Play never brings 'Alexander' to life


Theater review

By Jackie Demaline, jdemaline@enquirer.com
The Cincinnati Enquirer

        Stage First completes its season with the final entry in the Alexander the Great cycle of plays by artistic director Nicholas Korn. This episode, which condenses the first two and adds a closing chapter, is vastly better than the earlier entries — which is not to say it is good theater.

        Mr. Korn never has been able to bring Alexander and his adventures to life. So like the first two works that preceded it, this three-plus hour finale is merely presentational: Alexander came, saw and conquered the Thebans. Then he came, saw and conquered the Persians. Then he came, saw and conquered India.

        Then he dies at 33.

        Alexander the Great is more information than drama because Mr. Korn doesn't wonder what drove Alexander to rule the ancient world. Unexplored are myriad personal subjects, from the hardship in accomplishing the seemingly impossible to the conqueror's relationships with his close comrades.

        What of his world? We hear of the deserts of Egypt, the lavish palaces of Persia, the monsoons of India, but we never feel them, and neither do the characters. If they weren't in togas, they could be in a corporate conference room, so untouched are they by the world around them. They don't feel heat or cold or exhaustion. All they do is talk.

        Although the talk is elegant and worthy of a classics scholar, it doesn't illuminate Alexander or an extraordinary life.
       

Theater majors

        The action unfolds on a well-conceived platform set by Harwood Gordon, which carries the spirit of ancient Greece.

        Alexander (Jack Lazzaro) first comes into conflict with his father Philip (Bob Elkins), whose dislike of his son seems mere royal petulance. Did the aging king see his ambitious son as a rival? The script doesn't raise the question.

        Mr. Lazzaro has the requisite curling hair and noble brow and does very well with what there is of his role. He is a sophomore at the University of Cincinnati College-Conservatory of Music, and one of the best things about this Alexander is how much theater majors from CCM and Wright State bring to it.
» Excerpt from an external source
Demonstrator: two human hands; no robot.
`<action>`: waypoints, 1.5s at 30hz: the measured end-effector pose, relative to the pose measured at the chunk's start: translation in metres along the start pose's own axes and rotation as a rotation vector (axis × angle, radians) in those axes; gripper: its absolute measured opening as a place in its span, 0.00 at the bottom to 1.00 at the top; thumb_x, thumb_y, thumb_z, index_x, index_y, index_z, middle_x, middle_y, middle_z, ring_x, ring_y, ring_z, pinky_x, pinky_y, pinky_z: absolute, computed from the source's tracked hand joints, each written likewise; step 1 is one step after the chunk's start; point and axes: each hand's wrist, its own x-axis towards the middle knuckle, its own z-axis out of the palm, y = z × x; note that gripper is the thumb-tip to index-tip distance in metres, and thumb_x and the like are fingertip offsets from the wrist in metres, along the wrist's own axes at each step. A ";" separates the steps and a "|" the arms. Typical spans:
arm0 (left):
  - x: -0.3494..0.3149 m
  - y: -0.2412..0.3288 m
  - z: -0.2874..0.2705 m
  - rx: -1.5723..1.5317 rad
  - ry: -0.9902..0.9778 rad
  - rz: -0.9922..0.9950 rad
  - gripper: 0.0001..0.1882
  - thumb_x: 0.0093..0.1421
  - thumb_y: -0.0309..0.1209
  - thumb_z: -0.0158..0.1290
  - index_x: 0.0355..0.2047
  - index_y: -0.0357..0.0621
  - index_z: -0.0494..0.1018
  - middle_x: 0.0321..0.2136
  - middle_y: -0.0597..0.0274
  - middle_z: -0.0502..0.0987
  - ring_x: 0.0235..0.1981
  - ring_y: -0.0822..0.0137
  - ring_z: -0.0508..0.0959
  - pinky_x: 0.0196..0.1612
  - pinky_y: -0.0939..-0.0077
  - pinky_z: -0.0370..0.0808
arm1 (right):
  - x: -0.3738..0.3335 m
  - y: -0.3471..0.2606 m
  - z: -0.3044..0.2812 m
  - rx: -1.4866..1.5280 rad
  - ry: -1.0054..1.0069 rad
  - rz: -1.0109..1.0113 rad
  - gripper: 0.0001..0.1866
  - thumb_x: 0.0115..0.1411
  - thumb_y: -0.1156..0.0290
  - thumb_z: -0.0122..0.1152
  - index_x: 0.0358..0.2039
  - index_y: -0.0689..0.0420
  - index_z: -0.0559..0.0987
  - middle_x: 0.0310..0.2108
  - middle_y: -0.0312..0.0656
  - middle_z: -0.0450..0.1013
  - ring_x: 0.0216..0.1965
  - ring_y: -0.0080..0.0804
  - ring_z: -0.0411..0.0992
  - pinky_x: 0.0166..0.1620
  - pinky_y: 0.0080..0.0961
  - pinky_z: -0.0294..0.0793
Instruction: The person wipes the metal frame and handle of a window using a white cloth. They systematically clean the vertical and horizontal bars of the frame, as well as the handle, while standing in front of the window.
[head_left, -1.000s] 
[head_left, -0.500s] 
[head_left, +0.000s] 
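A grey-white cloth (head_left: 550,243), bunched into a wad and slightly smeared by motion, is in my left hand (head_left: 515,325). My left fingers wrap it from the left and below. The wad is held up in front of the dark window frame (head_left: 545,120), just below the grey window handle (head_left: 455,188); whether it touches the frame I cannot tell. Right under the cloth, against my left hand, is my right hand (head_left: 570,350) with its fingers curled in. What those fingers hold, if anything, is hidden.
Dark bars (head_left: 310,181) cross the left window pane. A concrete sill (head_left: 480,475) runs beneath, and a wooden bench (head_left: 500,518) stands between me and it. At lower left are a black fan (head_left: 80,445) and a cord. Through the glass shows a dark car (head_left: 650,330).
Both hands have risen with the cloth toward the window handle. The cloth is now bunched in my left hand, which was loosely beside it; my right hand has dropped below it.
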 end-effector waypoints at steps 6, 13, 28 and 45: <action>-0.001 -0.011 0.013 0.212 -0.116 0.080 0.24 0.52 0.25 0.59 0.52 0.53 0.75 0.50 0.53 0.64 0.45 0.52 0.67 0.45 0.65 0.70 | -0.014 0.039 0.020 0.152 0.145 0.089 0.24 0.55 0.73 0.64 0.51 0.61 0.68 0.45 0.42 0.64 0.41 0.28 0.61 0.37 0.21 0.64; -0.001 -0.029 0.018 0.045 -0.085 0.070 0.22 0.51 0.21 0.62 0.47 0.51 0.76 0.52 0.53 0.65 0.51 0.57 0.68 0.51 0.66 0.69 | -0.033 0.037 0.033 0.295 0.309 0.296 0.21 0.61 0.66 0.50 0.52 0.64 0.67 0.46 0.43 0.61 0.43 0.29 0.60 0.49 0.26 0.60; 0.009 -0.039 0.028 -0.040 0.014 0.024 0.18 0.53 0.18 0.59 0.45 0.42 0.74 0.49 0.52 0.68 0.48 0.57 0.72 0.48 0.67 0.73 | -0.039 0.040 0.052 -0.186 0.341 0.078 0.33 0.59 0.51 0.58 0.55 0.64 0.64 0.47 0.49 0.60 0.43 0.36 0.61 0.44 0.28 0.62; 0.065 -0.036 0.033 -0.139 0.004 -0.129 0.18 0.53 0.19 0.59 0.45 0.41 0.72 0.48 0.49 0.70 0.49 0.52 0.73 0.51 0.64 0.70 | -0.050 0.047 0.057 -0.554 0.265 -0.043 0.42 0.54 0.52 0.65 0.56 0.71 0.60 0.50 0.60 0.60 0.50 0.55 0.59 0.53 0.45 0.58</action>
        Philip uses his wife's claim of an immaculate conception of Alexander to disown them both and take a young bride. By the end of the act, Philip has been murdered, and Alexander is in charge.

        In Act 2, Alexander conquers Persia. The cowardly, ambivalent and self-loving Persian emperor Darius is potentially the most intriguing character in Alexander. Ken Early made the most of the role last season; Derek Hake gets the job done but doesn't show as much interesting dimension.
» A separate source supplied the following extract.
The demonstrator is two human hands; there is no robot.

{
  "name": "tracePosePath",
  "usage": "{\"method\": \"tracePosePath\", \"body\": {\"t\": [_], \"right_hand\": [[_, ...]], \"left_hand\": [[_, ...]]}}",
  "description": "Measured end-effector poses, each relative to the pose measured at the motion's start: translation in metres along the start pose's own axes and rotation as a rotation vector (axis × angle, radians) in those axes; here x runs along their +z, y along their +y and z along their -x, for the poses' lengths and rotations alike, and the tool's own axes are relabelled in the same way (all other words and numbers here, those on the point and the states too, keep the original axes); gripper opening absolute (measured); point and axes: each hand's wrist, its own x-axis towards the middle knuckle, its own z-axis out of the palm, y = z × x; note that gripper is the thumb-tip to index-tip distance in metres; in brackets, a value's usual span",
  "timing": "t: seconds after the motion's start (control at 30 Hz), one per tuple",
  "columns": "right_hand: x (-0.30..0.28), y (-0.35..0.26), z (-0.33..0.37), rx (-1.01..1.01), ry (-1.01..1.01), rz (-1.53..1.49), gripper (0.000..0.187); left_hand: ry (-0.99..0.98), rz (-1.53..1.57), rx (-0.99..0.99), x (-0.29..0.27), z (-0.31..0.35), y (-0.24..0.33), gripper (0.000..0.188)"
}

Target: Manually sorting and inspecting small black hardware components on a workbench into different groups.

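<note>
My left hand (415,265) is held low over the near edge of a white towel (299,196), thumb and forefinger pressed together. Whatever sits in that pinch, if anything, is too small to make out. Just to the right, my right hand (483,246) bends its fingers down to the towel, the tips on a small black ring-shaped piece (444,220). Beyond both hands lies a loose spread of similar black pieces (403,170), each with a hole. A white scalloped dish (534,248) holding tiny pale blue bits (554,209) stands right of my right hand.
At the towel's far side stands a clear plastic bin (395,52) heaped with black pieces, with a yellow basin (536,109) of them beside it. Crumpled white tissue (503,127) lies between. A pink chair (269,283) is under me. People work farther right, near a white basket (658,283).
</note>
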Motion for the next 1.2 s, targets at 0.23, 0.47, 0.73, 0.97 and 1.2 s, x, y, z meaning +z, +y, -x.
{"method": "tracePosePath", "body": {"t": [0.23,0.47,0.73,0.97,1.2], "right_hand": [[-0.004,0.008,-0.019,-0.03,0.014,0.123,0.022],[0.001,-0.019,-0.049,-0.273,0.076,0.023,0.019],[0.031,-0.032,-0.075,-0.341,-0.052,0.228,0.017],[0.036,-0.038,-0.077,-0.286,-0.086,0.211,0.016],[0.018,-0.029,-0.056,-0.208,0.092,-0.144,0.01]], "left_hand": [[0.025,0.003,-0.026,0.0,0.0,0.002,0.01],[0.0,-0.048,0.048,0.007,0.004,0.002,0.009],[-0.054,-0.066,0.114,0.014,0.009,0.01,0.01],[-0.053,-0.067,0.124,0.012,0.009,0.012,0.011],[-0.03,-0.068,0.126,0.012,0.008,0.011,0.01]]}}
        The new Act 3 is something of a jumble. Trusted comrade Cleitus (a strong David Hughes) gets drunk and starts talking about how Alexander has abandoned his men, which is an understandable motive and conflict, but it's also a giant “huh?”

        Because there are no clues to the passage of time on stage, we have to accept Mr. Korn's word that there's a problem.
       

Working hard

        This is a mammoth undertaking, and it's clear that everybody is working hard, but they're not always working to best advantage.
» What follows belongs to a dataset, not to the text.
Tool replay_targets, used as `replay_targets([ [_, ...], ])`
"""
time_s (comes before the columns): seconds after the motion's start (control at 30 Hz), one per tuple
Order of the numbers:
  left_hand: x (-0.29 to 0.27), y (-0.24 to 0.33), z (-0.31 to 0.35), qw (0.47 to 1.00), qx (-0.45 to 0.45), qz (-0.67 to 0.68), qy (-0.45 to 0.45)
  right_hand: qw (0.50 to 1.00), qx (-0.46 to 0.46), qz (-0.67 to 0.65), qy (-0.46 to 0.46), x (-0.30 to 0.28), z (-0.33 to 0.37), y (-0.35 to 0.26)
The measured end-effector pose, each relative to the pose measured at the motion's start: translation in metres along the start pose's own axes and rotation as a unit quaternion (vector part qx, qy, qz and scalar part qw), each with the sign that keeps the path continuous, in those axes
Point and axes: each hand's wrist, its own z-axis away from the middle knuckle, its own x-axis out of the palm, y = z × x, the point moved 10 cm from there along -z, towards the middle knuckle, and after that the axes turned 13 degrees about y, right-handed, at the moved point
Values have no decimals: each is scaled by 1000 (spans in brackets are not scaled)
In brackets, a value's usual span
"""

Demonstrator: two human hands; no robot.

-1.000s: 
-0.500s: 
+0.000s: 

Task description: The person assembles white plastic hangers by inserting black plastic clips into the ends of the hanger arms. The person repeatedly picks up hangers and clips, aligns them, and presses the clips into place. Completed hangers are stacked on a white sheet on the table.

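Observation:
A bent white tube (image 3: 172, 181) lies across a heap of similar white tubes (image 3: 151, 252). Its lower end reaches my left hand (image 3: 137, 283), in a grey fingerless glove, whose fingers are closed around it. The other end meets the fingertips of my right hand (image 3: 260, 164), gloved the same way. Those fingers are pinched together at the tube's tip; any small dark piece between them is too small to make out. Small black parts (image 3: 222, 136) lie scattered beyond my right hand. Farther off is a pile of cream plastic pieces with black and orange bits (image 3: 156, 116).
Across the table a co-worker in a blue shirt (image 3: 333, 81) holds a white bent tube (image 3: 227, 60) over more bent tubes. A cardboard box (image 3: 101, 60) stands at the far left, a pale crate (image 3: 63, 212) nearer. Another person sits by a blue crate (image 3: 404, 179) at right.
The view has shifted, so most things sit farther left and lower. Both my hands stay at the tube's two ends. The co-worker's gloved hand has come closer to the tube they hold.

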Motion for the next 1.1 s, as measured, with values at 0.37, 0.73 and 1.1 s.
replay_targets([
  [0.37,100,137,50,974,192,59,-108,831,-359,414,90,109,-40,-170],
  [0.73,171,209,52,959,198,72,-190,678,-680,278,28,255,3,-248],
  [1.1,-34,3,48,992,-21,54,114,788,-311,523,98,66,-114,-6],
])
        For example: A battle in India is performed in slow motion under red light — very dramatic, except that everybody has been talking about the endless monsoons. Did they suddenly forget the torrential rain, the wet, the mud? We need to be there.

        Director David Edwards does a good job of keeping the energy up and moving more than a dozen actors around the stage, but there's only so much one can do with one-dimensional characters.

        Reminder: Curtain time is 7:30 p.m., to allow for the three-hour, 15-minute running time.